DEP seems to have developed term “wet mine waste unit”, which is not a common mining term specifically for a mine at Bald Mountain. In a 1990 report, a consultant for the mining company Boliden, a prior owner of Bald Mountain, stated:
“Acid-base accounting tests performed on the mine rocks as part of this study have demonstrated that the 13 million tons of foot wall mine rock and 12 million tons of massive sulfide mine rock would be potentially highly acid generating.”; and
“The massive sulfide rock contains up to 50% sulfur and exhibits a very high net acid generation potential. It would be necessary to place this material below water soon after the rock has been mined…”
The reason mining companies place mine wastes underwater is because doing so helps reduce acid generation by limiting exposure to oxygen. This does not eliminate acid generation because oxygen is also present in water. Companies must keep highly acid-generating rock or tailings covered with water permanently.
It makes no sense to allow water covers only during the life of a mine. DEP cannot possibly enforce this requirement. How will it make any mining company move millions of tons of wasterock from underwater to some other sort of storage? This will never happen. Instead, Maine will have to deal with large quantities of submerged acid-generating waste permanently. Over time, the waste will eventually contaminate groundwater and surface water.

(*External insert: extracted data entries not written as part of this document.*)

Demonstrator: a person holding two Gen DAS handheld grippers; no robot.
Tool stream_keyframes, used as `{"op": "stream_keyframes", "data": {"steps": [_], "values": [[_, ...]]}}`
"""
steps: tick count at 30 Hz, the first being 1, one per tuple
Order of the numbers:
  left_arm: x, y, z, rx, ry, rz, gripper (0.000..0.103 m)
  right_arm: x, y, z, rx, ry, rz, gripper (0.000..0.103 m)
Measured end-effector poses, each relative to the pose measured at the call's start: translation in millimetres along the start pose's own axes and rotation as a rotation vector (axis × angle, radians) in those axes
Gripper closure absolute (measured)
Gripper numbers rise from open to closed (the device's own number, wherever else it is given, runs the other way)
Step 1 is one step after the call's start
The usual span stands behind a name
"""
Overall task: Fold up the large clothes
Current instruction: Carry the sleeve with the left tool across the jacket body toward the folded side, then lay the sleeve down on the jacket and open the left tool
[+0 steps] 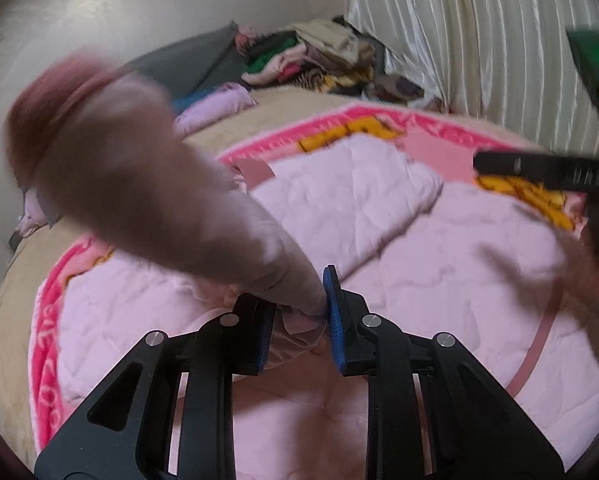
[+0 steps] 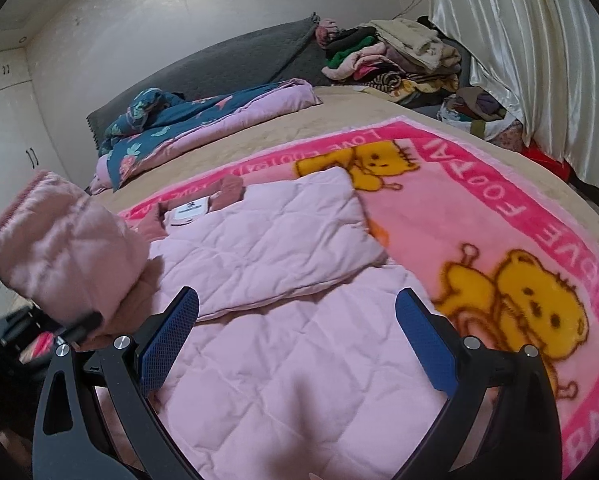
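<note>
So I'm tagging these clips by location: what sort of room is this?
Most likely a home bedroom: a pink quilted jacket lies on a bed's teddy-bear blanket, with a bundled duvet, a clothes pile and wardrobe doors behind.

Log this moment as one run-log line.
step: folding pink quilted jacket | left gripper: shut on sleeve, lifted | right gripper: open above jacket | surface: pink bear blanket

Pale pink quilted jacket (image 2: 283, 344) lies on pink blanket (image 2: 479, 216) with yellow bears.
</note>
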State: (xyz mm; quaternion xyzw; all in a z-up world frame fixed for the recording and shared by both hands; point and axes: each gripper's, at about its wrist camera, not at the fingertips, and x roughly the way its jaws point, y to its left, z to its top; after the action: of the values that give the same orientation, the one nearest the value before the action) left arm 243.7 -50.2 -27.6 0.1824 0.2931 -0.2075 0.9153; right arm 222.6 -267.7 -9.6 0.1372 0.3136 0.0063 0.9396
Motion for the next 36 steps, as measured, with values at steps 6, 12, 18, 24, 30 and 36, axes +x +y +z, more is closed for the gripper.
{"op": "stream_keyframes", "data": {"steps": [6,12,18,24,30,36], "values": [[8.5,-15.5,-8.1,0.030,0.032,-0.052,0.073,-2.7,-9.6,2.2,0.021,0.002,0.002,0.005],[12.7,-35.2,-13.5,0.120,0.111,-0.024,0.041,-7.1,-20.9,5.8,0.054,0.004,-0.005,0.005],[-13.6,-24.9,1.6,0.046,0.056,-0.198,0.014,-8.3,-24.0,6.5,0.060,0.019,-0.001,0.005],[-17.7,18.4,4.1,-0.093,0.046,-0.128,0.010,-4.6,-10.9,2.8,0.034,0.038,0.017,0.005],[-14.1,66.9,-0.2,-0.227,0.060,-0.063,0.010,3.6,5.7,-1.6,0.016,0.074,0.052,0.004],[-9.0,107.0,-11.1,-0.335,0.077,-0.005,0.010,22.5,28.8,-10.6,0.001,0.147,0.110,0.004]]}}
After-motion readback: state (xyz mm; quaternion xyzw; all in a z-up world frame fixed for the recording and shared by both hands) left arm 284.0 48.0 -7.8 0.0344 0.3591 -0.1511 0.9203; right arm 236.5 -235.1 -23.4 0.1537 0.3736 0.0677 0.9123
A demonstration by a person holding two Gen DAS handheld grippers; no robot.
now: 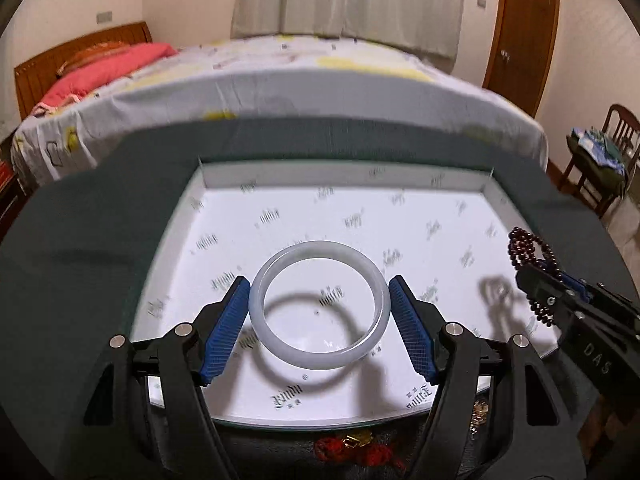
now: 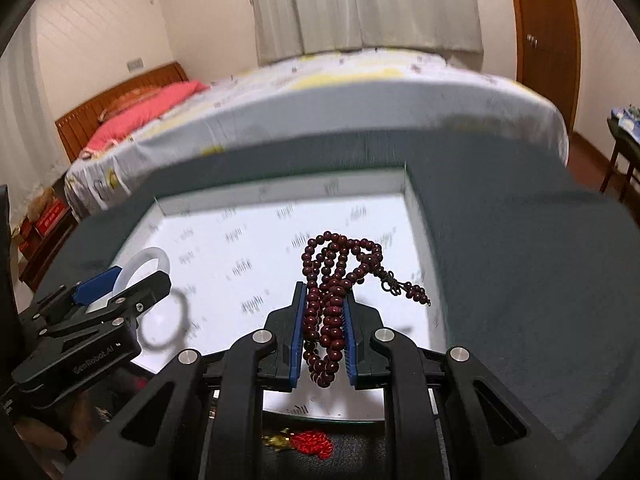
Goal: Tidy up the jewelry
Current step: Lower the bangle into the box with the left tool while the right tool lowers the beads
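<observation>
Blue-padded fingers of the left gripper (image 1: 319, 314) pinch a pale, translucent bangle (image 1: 319, 304) across its full width, one pad on each outer side, the ring lying nearly flat and raised above the shallow white box (image 1: 224, 396), where its round shadow falls on the printed lining. The right gripper (image 2: 323, 334) has its fingers drawn narrow around a bundled strand of dark red beads (image 2: 334, 276); loops spill forward past the fingertips and a small knotted tassel trails to the right, all of it hanging over the same box, toward its right half.

Both pieces sit directly above the box floor, the bangle left of centre and the beads to the right, well apart, so a release looks to be a matter of lowering straight down; neither hand appears to need to cross the other. The bangle's flat plane roughly matches the floor beneath it.

The box rests on a dark green worktop (image 2: 520, 264). A red knotted ornament with gold trim (image 2: 314, 442) lies on the worktop at the near edge, just outside the box. A bed (image 1: 280, 80) with a pink pillow fills the background.
</observation>
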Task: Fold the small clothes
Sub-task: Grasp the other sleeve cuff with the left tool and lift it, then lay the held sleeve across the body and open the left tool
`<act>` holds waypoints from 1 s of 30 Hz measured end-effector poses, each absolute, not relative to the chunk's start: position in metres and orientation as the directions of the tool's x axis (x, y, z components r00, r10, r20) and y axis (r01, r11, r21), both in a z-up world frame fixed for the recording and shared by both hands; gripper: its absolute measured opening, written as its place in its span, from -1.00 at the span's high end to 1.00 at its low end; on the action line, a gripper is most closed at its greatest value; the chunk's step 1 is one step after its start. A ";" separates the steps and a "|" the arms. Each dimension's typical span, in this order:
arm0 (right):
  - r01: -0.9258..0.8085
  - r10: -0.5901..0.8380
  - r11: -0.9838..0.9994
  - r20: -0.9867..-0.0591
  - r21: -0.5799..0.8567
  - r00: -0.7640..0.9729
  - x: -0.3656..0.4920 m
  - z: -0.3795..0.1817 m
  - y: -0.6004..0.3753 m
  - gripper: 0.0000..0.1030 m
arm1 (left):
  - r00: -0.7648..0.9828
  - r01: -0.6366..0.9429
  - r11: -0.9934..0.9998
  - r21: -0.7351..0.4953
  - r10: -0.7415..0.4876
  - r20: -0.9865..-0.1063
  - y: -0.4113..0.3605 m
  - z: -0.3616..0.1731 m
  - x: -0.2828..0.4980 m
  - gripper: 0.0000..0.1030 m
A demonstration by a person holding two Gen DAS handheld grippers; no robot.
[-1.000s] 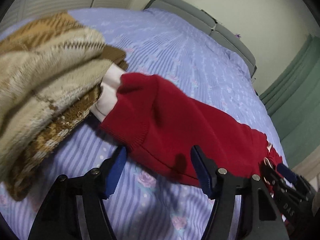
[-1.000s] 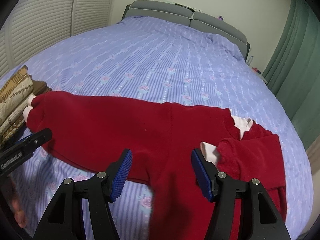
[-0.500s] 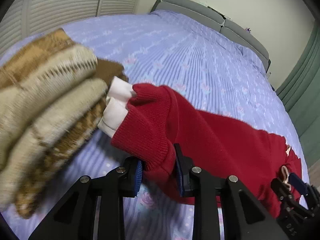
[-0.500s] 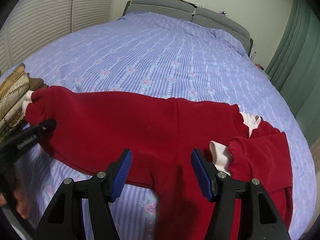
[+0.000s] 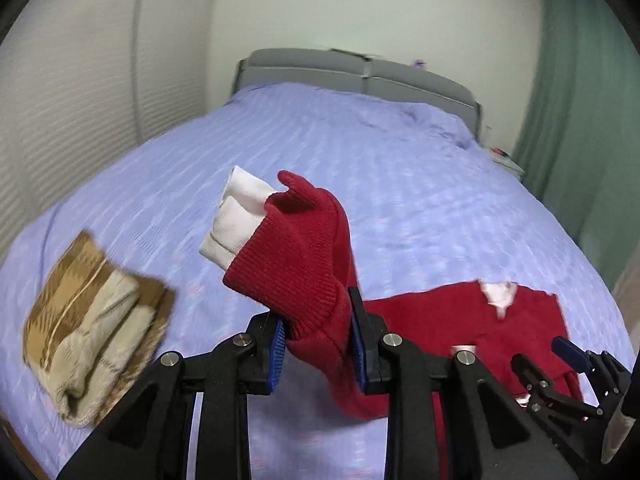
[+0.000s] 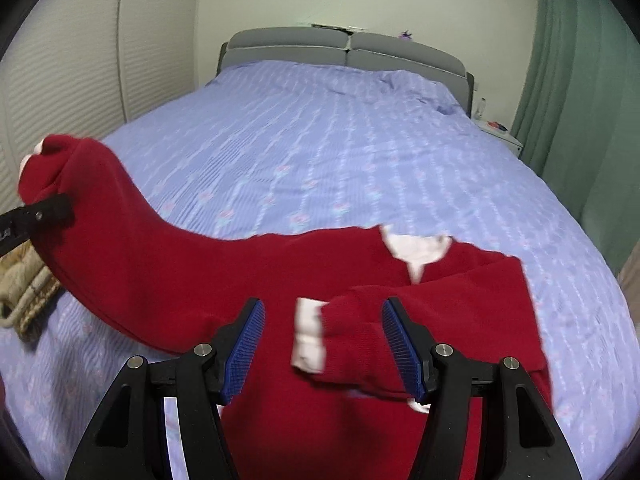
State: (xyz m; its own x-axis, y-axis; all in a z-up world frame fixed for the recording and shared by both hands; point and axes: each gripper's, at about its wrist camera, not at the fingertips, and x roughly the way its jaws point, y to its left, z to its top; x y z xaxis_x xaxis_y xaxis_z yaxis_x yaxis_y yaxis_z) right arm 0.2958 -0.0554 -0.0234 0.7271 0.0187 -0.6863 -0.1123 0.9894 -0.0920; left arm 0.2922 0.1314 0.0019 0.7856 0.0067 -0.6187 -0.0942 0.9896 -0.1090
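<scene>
While on bed [image 6: 320, 152]: 1 sweater [image 6: 192, 276], 1 knit [image 5: 96, 336] beside | left gripper [image 5: 318, 344] clamps sweater cuff, just closed | right gripper [image 6: 322, 344] jaws apart | green curtain [image 6: 580, 80]

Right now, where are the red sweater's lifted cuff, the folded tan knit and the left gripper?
red sweater's lifted cuff [image 5: 288, 276], left wrist view, on the ribbed red band.
folded tan knit [image 5: 96, 332], left wrist view, on its top layer.
left gripper [image 5: 318, 350], left wrist view, between the pads clamping the sleeve.

red sweater [image 6: 224, 280]; white cuffs, collar; body flat on bed; one sleeve end raised, pinched
</scene>
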 end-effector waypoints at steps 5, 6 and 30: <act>-0.043 -0.046 0.992 -0.663 -0.117 0.747 0.286 -0.010 -0.111 -0.19 | 0.777 -0.015 0.999 -0.036 -0.011 -0.629 0.048 0.013 0.309 0.47; -0.029 -0.055 0.993 -0.661 -0.116 0.748 0.285 -0.009 -0.121 -0.19 | 0.775 -0.001 1.000 -0.020 -0.012 -0.631 0.032 0.013 0.312 0.48; 0.239 -0.146 0.971 -0.720 0.029 0.679 0.260 -0.055 -0.338 -0.19 | 0.574 0.218 0.967 0.132 -0.017 -0.818 -0.205 -0.094 0.363 0.30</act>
State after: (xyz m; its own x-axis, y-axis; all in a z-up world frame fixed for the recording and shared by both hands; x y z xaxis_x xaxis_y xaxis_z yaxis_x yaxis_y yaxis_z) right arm 0.2601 -0.3378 -0.0546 0.6787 -0.1459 -0.7198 0.2389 0.9706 0.0286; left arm 0.3627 -0.2050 -0.0937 0.5744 -0.0174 -0.8184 0.2181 0.9669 0.1325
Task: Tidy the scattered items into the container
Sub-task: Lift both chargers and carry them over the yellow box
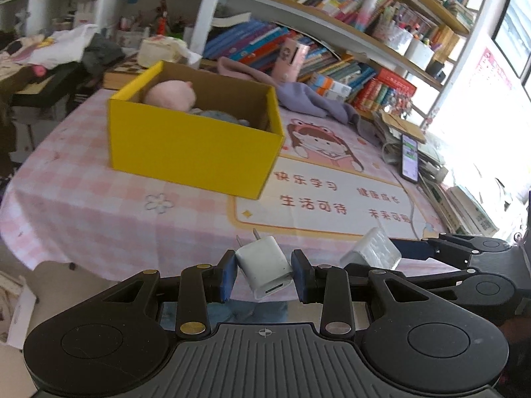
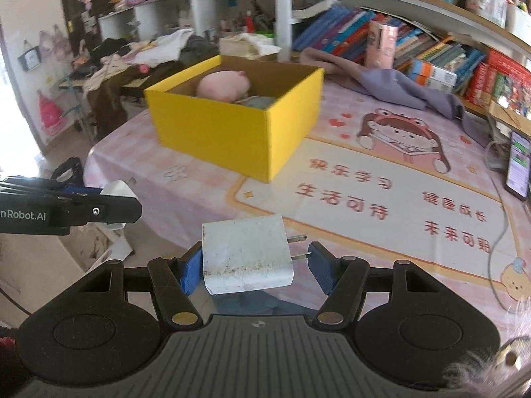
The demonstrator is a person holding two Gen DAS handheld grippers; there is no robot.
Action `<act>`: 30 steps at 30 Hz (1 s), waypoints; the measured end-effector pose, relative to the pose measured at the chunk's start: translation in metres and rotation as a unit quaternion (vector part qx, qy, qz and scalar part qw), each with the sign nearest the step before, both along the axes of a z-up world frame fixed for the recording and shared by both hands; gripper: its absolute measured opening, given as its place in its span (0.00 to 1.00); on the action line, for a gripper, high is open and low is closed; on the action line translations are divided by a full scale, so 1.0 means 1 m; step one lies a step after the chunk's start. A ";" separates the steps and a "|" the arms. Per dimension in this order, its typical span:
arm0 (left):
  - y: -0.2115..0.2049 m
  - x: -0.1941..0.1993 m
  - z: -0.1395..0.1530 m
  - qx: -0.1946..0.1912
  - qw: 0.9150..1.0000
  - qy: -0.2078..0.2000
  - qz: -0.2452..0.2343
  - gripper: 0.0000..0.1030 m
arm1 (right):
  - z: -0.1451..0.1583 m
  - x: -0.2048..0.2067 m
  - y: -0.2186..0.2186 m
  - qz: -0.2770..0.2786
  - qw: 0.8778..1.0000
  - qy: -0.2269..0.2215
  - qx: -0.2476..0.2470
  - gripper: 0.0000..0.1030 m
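Observation:
A yellow cardboard box (image 1: 192,152) stands on the pink checked tablecloth (image 1: 99,212), with a pink plush toy (image 1: 171,94) and a blue-grey item inside. My left gripper (image 1: 264,273) is shut on a small white plug charger (image 1: 265,267), prongs pointing up, held near the table's front edge. My right gripper (image 2: 254,265) is shut on a larger white charger (image 2: 247,253), prongs pointing right. That charger (image 1: 371,248) and the right gripper show at the right of the left wrist view. The box (image 2: 239,126) lies ahead, slightly left, in the right wrist view.
A purple cloth (image 1: 308,99) lies behind the box. A phone (image 1: 410,159) with a cable leans at the table's right edge beside stacked books. Bookshelves (image 1: 348,16) line the back. A cluttered desk (image 2: 109,63) stands at the left.

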State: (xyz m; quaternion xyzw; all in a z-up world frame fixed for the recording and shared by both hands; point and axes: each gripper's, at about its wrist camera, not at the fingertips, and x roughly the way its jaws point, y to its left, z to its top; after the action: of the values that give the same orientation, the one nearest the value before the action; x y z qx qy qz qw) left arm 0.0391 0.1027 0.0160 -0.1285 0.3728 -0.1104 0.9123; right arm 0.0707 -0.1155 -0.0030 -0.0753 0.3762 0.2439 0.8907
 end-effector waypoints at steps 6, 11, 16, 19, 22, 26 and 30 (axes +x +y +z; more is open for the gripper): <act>0.019 -0.014 0.000 0.003 1.000 0.004 0.021 0.33 | 0.001 -0.008 0.024 0.031 1.000 -0.003 0.000 0.61; 0.035 -0.022 -0.001 0.000 0.999 0.001 0.037 0.33 | 0.000 -0.012 0.045 0.056 0.998 -0.001 -0.004 0.61; 0.047 -0.022 0.000 -0.003 0.999 -0.006 0.052 0.33 | 0.001 -0.010 0.058 0.070 0.998 -0.002 -0.008 0.61; 0.050 -0.018 0.000 -0.006 0.999 -0.005 0.054 0.33 | 0.004 -0.007 0.064 0.076 0.997 -0.005 -0.010 0.61; 0.050 -0.014 -0.001 -0.004 0.999 0.000 0.050 0.33 | 0.003 -0.003 0.066 0.078 0.997 -0.004 -0.009 0.61; 0.052 -0.008 -0.003 0.000 0.999 0.007 0.050 0.33 | 0.002 0.003 0.069 0.076 0.997 0.001 -0.004 0.61; 0.054 0.003 -0.006 0.001 0.999 0.014 0.049 0.33 | 0.001 0.012 0.071 0.076 0.997 0.003 -0.002 0.61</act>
State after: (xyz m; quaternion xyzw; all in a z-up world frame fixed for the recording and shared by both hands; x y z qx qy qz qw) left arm 0.0416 0.1563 0.0104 -0.1472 0.3789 -0.0634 0.9114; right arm 0.0831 -0.0449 -0.0021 -0.1048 0.3728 0.3107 0.8680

If DEP wants to eliminate the use of water covers, it needs to require dry management of wastes from the start at all mines. This also means that DEP would have to deny permits to mine orebodies that generate large amounts of acid-generating waste that requires wet covers. NRCM would support this.
DEP cannot reasonably claim it can allow mining companies to discard millions of tons of acid-generating waste underwater temporarily and then find a safe, dry home for that material at a later date.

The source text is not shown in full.